Michael Byers is a Canadian legal scholar and non-fiction author.

==Academic background==
Byers was educated at the University of Saskatchewan, where he received his BA (honours) with majors in English literature and political studies. He then studied law at McGill University, achieving his LLB and BCL degrees in 1992. He completed his studies at University of Cambridge, where he received his PhD in international law. Before becoming a professor of political science at University of British Columbia in 2004, he was a research fellow from 1996 until 1999 at University of Oxford, and from 1999 until 2004, he was a professor of law and the director of Canadian Studies at Duke University.

Since 2004, he has held the Canada Research Chair in Global Politics and International Law at the University of British Columbia in Vancouver, British Columbia. From 2017 to 2019, he was concurrently appointed to the Brenda and David McLean Chair in Canadian Studies at UBC. Byers has also taught as a visiting professor at the universities of Tel Aviv, Cape Town, Nord (Norway) and Novosibirsk (Russia). During the 2021-2022 academic year, he was a Senior Global Fellow at the University of St Andrews. In 2023, Byers was a Fellow of the Kolleg-Forschungsgruppe “The International Rule of Law - Rise or Decline?” of the Freie Universität Berlin, Humboldt Universität zu Berlin, Universität Potsdam and Wissenschaftszentrum Berlin. In 2024, he was a Visiting Professor at the Geneva Graduate Institute.
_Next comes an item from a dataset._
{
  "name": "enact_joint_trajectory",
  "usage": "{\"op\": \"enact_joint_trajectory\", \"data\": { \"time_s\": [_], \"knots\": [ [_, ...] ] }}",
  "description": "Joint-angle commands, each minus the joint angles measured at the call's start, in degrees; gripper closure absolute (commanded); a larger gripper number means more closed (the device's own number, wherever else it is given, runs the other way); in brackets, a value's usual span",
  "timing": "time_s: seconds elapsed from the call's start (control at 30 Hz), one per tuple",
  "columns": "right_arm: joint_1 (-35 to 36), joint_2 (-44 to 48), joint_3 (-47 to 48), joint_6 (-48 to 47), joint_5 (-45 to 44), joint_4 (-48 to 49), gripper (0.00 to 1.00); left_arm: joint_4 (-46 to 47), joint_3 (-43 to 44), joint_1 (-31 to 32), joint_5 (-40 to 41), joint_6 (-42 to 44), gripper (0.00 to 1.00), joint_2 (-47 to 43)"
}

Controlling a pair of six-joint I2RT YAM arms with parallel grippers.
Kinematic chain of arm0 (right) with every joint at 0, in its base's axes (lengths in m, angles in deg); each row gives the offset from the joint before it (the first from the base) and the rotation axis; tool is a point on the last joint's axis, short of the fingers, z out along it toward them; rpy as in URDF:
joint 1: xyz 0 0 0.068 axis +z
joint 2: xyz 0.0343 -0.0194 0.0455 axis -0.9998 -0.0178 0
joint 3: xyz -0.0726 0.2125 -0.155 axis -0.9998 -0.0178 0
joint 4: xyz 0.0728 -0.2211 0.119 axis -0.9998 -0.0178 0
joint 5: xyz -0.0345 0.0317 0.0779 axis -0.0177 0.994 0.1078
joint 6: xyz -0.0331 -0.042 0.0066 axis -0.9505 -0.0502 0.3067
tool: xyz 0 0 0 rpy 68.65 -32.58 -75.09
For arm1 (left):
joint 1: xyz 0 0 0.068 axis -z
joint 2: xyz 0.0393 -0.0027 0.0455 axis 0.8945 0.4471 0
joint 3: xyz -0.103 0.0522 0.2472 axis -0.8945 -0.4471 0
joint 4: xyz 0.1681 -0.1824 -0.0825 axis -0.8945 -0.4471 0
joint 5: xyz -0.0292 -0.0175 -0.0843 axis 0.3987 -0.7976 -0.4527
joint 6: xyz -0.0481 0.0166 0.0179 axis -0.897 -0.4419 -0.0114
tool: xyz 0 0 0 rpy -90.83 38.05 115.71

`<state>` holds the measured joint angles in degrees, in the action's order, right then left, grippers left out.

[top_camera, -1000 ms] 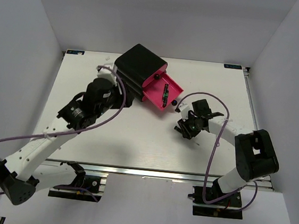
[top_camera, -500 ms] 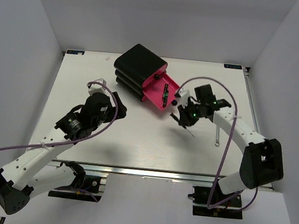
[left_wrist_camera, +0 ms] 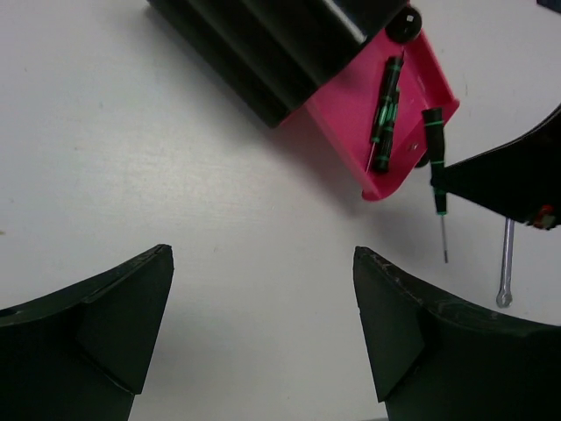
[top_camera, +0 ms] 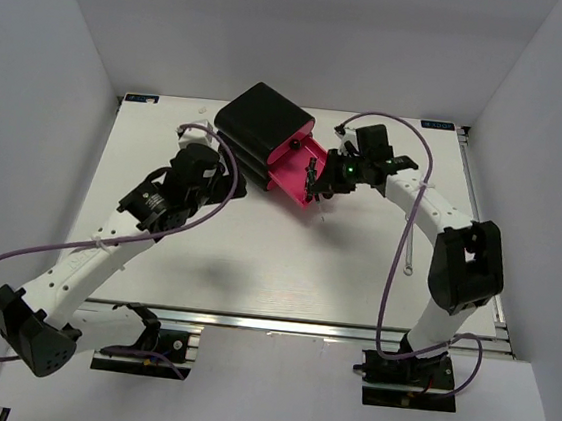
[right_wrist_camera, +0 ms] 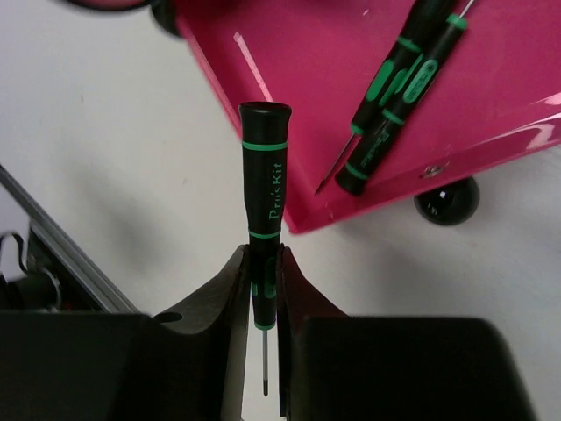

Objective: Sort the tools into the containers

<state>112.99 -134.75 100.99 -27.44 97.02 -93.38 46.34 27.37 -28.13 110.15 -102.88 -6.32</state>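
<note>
right fingers (right_wrist_camera: 235, 303) are pinching the precision screwdriver (right_wrist_camera: 266, 167), best released only once fully over the pink drawer (right_wrist_camera: 316, 79); left fingers (left_wrist_camera: 114, 320) gaping, empty.

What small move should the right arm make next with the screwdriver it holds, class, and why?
Probably shift the right gripper a little further over the open pink drawer before letting go. It is shut on a precision screwdriver whose cap only reaches the drawer's edge, its tip over the table, while two similar screwdrivers already lie inside.
</note>
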Motion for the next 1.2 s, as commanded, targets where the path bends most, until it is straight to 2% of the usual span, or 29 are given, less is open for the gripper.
{"op": "enact_joint_trajectory", "data": {
  "time_s": [0.0,0.1,0.23,0.3,0.33,0.43,0.6,0.7,0.8,0.83,0.87,0.97,1.03,1.13,1.17],
  "knots": [
    [-0.1,-2.1,4.1,14.3,-2.8,10.9,1.00,1.3,5.0,-1.8,1.8,3.8,0.07,2.6],
    [-0.2,-7.3,8.7,17.6,-4.4,12.0,1.00,1.5,10.7,-4.7,0.5,7.9,0.07,7.7],
    [-0.1,-13.7,15.7,19.1,-5.7,11.9,1.00,2.1,19.1,-12.1,-2.9,14.0,0.06,15.5],
    [-0.1,-16.9,17.1,19.9,-6.1,12.0,0.89,3.1,23.1,-15.4,-7.0,16.7,0.06,20.1],
    [-0.1,-17.9,17.7,19.8,-6.1,12.0,0.67,4.0,24.5,-18.6,-8.4,17.3,0.06,21.7],
    [-0.2,-20.5,19.5,20.0,-5.5,11.9,0.65,6.0,30.5,-22.8,-12.1,19.0,0.06,28.5],
    [-1.2,-22.1,20.8,19.0,-4.0,10.4,0.63,12.0,40.3,-24.6,-15.5,21.4,0.06,39.0],
    [-2.0,-20.4,22.4,16.2,0.0,9.5,0.62,10.9,47.5,-24.6,-15.9,23.2,0.06,45.1],
    [-3.3,-15.0,19.8,7.1,8.9,12.6,0.71,9.9,55.5,-24.7,-16.6,25.2,0.06,52.0],
    [-3.5,-13.4,18.7,0.4,11.5,13.3,0.91,9.9,58.4,-24.7,-17.4,25.8,0.06,55.1],
    [-3.9,-10.5,17.5,-2.9,16.0,14.0,1.00,9.6,59.8,-24.7,-17.5,26.2,0.06,56.5],
    [-4.4,-7.0,12.5,-8.9,13.1,13.2,1.00,8.8,63.5,-24.9,-19.1,27.3,0.06,61.0],
    [-5.2,-4.1,7.6,-8.7,9.6,12.7,1.00,8.7,64.3,-25.4,-20.8,27.4,0.06,62.6],
    [-7.0,-0.1,2.4,-8.1,2.8,11.8,1.00,9.7,63.8,-25.7,-28.0,27.1,0.06,63.9],
    [-7.2,1.0,-0.7,-8.6,-2.4,11.1,1.00,9.9,63.0,-25.7,-29.2,27.1,0.06,64.0]
  ]
}}
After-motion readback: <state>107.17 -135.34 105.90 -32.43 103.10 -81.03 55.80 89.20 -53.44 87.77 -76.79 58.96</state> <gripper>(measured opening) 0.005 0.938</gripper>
Byers serves as chair of the board of the Salt Spring Forum, a charitable organization that organizes an annual speakers’ series on Salt Spring Island, BC. Past guests include Noam Chomsky, Louise Arbour, Conrad Black, Andrew Coyne, Amy Goodman, Chantal Hebert, Naomi Klein, Bill McKibben, David Suzuki, Jon Kimura Parker, Carol Off, Joe Clark, and Rachel Notely.

==Political engagement==
In February 2004, as Director of Duke University's Center for Canadian Studies, Byers hosted Jack Layton in Durham, North Carolina. Later, after Byers’ return to Canada, he began to advise Layton on Canadian defence and foreign policy, most notably with regards to Canada's role in the war in Afghanistan.

On July 2, 2008, Byers announced that he was seeking the New Democratic Party nomination for the federal riding of Vancouver Centre, a seat held by Liberal Party of Canada incumbent Hedy Fry since 1993, in the next Canadian federal election. Byers had not previously sought elected office and the Liberal Party had tried to attract him as a candidate, with Liberal leader Stéphane Dion inviting him for a beer in spring 2008.

Byers received much attention because he was considered by many to be a "star" candidate for the NDP.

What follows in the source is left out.